Ok I'll clarify my posts, I spoke with KingKrimpet privately through a PM.I do not have a cts 3-6 I have a 5-8 which I made clear, and in my posts I also made clear that they were 2 different rods with 2 different purposes. I did not question anyones ability to build a rod or lay it out properly. The only negative I have about the Cast Pro 3-6 is I dont like gloss blanks, and that pertains to the CTS also, and is only a personal preference so it has no bearing on this conversation.Comparing the 2 rods that I own being the CTS 5-8 and the Cast Pro 3-6 I noted the bite detection between the 2, and also noted that they are not rated equally.

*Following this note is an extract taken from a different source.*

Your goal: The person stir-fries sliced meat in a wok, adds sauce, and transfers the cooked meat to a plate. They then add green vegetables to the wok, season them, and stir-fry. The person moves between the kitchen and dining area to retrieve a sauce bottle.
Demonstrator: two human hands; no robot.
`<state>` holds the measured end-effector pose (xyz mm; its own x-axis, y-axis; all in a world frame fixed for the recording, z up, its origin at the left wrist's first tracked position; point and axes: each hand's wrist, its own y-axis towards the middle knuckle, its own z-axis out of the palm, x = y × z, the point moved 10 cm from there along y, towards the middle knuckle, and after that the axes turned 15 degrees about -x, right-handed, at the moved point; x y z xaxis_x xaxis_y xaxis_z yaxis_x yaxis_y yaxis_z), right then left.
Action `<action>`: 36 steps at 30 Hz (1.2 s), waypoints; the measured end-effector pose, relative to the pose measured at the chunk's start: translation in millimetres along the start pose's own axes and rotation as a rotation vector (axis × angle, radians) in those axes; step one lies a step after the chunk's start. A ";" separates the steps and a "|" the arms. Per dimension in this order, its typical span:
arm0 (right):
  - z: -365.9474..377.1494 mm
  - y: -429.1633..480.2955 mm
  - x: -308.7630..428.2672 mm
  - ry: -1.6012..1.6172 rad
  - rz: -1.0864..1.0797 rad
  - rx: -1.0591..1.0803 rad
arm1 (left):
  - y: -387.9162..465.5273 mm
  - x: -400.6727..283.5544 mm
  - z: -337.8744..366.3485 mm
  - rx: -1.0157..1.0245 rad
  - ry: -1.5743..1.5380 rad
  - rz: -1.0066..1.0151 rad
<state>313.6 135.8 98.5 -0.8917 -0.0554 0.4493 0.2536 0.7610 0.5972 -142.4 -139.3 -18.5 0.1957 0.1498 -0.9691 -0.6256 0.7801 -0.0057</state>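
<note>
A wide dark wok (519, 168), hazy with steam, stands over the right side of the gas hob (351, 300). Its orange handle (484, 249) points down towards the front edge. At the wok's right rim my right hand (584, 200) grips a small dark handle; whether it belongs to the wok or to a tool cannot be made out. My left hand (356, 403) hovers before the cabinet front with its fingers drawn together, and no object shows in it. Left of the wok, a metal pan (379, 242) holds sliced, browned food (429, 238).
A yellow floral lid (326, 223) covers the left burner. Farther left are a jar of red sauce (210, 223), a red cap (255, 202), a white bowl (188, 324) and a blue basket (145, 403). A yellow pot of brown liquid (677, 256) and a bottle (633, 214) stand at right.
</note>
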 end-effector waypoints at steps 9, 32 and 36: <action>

I am curious about the spine comment from Sarge because just a few months ago you were busting my balls about there not being a spine, when I said there was. I also wonder if your interjecting your negatives into this without ever having held the cast pro blank because you have a business interest in teh CTS line....


----------



## ReelinRod

Tacpayne said:


> I also wonder if your interjecting your negatives into this without ever having held the cast pro blank because you have a business interest in teh CTS line....


The only "negative" I have brought up about the Cast Pro rod is the blank weight. I am not here blindly bashing Cast Pro, my *ONLY* comment about Cast Pro is pertaining to its weight which if the stats posted on Tommy's site are true doesn't require a hands-on test. I'm only here defending what I believe are unfounded or misdirected criticisms of CTS. 

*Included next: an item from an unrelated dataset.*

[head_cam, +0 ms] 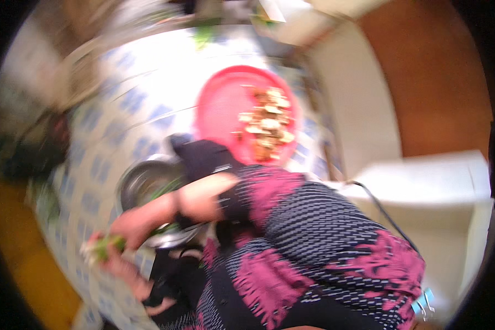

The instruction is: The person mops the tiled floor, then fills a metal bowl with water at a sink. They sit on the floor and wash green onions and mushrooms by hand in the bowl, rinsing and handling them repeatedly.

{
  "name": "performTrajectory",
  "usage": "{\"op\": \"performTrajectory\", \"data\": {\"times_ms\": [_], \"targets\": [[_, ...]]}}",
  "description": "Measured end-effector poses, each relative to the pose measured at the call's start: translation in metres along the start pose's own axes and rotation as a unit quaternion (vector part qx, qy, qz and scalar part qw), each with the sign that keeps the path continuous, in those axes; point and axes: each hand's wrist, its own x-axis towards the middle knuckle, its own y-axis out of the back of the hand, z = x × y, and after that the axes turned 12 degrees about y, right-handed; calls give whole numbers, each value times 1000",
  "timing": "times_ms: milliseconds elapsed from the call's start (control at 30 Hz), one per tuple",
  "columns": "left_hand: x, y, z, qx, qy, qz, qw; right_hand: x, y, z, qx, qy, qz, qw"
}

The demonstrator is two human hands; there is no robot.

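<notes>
The picture is blurred by motion. At the lower left, my left hand [123,267] closes around a small bunch of greens with pale root ends [108,246], perhaps spring onions. My right hand [135,228] reaches over from above and meets the same bunch, its fingers against the green part. Under my right forearm stands a round metal bowl [130,185] on the tiled floor, with long green leaves [165,189] inside, partly covered by the arm. How each fingertip lies is not clear.
A pink round tray [220,109] holding pale and brown cut pieces [270,123] sits on the patterned floor [140,103], beyond the bowl. At the right are a white ledge [429,177] and a dark cord [379,206]. Blurred containers line the upper left.
</notes>
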Motion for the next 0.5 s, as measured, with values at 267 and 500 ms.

KingKrimpet asked about sensitivity . . . and that was turned around into how much a spiked rod bends or dances when a fish hits . . . If* that* is what "bite detection" is and such a quality is of primary concern then why are we even discussing high modulus graphite/carbon rods in the same breath? One would automatically be searching for a composite rod with E or S Glass in the tip, no? (which of course would work _against_ "sensitivity")

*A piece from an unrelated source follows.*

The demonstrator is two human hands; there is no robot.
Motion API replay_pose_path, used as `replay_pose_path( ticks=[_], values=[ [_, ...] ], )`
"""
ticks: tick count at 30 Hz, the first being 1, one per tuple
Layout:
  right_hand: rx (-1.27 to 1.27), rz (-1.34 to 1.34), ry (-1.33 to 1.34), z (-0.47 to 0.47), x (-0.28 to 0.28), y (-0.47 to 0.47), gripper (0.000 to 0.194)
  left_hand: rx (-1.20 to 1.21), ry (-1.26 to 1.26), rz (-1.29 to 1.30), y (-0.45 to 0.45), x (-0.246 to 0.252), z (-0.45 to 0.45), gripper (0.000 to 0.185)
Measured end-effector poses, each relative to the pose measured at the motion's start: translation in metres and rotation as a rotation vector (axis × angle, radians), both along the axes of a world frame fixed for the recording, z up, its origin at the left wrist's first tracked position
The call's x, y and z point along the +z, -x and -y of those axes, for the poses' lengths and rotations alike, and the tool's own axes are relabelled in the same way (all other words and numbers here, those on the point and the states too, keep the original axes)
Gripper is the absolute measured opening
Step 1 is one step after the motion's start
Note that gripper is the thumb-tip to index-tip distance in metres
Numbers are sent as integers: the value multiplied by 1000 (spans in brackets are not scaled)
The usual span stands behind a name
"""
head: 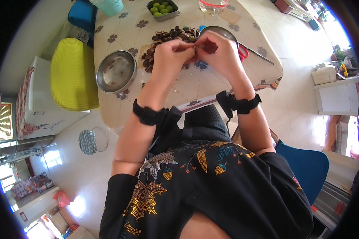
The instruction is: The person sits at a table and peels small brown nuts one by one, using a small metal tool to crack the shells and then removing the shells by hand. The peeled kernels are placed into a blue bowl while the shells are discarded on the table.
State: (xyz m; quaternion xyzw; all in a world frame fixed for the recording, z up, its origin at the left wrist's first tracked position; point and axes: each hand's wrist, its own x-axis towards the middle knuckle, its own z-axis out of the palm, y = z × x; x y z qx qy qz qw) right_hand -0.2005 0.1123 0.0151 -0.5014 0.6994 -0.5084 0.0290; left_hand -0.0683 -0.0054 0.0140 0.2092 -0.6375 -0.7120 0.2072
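Note:
Above the table, my left hand (171, 56) and my right hand (223, 50) meet at the fingertips. Pinched between them is a small brown piece, apparently a chestnut (197, 48), mostly hidden by the fingers. Beneath and beyond the hands lies a spread pile of dark brown chestnuts and shells (176, 33). One steel bowl (131, 73) stands left of my left hand, with its shiny inside showing. Another steel bowl (227, 30) is partly covered by my right hand. Just right of that hand lie scissors with red handles (243, 53).
A patterned tablecloth (155, 89) covers the table. At its far side are a metal box of green fruit (170, 18), a clear container with a red rim (213, 9) and a light-blue container (110, 6). A yellow-covered chair (73, 76) stands at the left edge.

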Motion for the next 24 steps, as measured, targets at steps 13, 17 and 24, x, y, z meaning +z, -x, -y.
replay_pose_path(
  ticks=[13, 17, 24],
  values=[
    [-204, -132, -92, -24, 6, 58, 34, -19, -322, -93, 78, 5, 1, 15],
    [-187, -44, 1, -19, 0, 55, 26, -25, -304, -77, 80, 5, 1, 16],
    [-116, 325, 59, -14, -5, 55, 17, -90, -131, -119, 77, 7, -6, 18]
  ],
)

Which brings me to ask, what is the actual construction of the Cast Pro blank, is it composite? And I'll ask again, what is the tip tube size on the Cast Pro 3-6?

KingKrimpet asked about the weight of the Cast Pro and that inquiry was ignored . . . Why?

I will acquiesce and will agree that a spine can be found in CTS. 

I don't need to disparage Cast Pro rods to prop up CTS; I sincerely hope some Cast Pro product comes up to Marlton so I can give them a shake.


----------



## Tacpayne

I dont know for sure that the listed weights are correct, as I only have the rod my son custom built. The 13'3-6 cast pro, fully built conventional with a very long closed wrap and an alps aluminum reelseet, and eva foam split grips weighed 25.3 oz just now on my scales. I have a few more blanks on teh way so I could weigh them then. Again I feel like these are 2 different rods for 2 different applications for me, and my style of fishing.I also feel the the 13' 3-6 cast pro, more closely compares to the CTS 13'6" 5-8 in terms of power. I think the CTS sweet spot is 5-6 depending on the caster, and the cast pro sweet spot would be 4-5. They are hard rods to compare, and I also hope you have a chance to handle some they are very nice blanks. I also want to point out that glass has its place in rod construction. The best freshwater crankbait rod is a s glass seeker, this is the opinion of some of the best bass anglers in the world. 
I also want to say that weight isnt the only factor to comfort while fishing. I love my cts rods, no doubt about it, I have only had the cast pro for a short time, and so far I love it also. The rods construction and balance makes a huge difference in comfort and percieved weight of a rod. IF I was going to compare the Cast Pro line of blanks to another line, I would chose the AFAW line, not CTS, as there is a closer comparison between the 2.


----------



## Tacpayne

Oh and as far as sensitivity All I can say for sure is last week I could feel a 4" blow toad on the Cast Pro, every move of it, while I was using 4oz of weight to cast. I will get more time on the rod soon, and will have a better more developed opinion then...


----------



## jakuka

I don't think Sarge was saying anything negative about Cast Pro rods. I think he was just suspect from the manner in which comments were made about both rods. I would have to agree that the reviews of the Cast Pro weren't necessarily objective, but I enjoyed reading them nonetheless. I'm also anxious to see the Cast Pro rods and how they differ from AFAW. If any of these rods were supremely superior to the other they wouldn't even be mentioned in the same breath. I love my AFAW and am curious how the Cast Pro rods compare and differ. Either way, I'm glad Cast Pro rods are here and wish them much success.


----------



## Tacpayne

jakuka said:


> I don't think Sarge was saying anything negative about Cast Pro rods. I think he was just suspect from the manner in which comments were made about both rods. I would have to agree that the reviews of the Cast Pro weren't necessarily objective, but I enjoyed reading them nonetheless. I'm also anxious to see the Cast Pro rods and how they differ from AFAW. If any of these rods were supremely superior to the other they wouldn't even be mentioned in the same breath. I love my AFAW and am curious how the Cast Pro rods compare and differ. Either way, I'm glad Cast Pro rods are here and wish them much success.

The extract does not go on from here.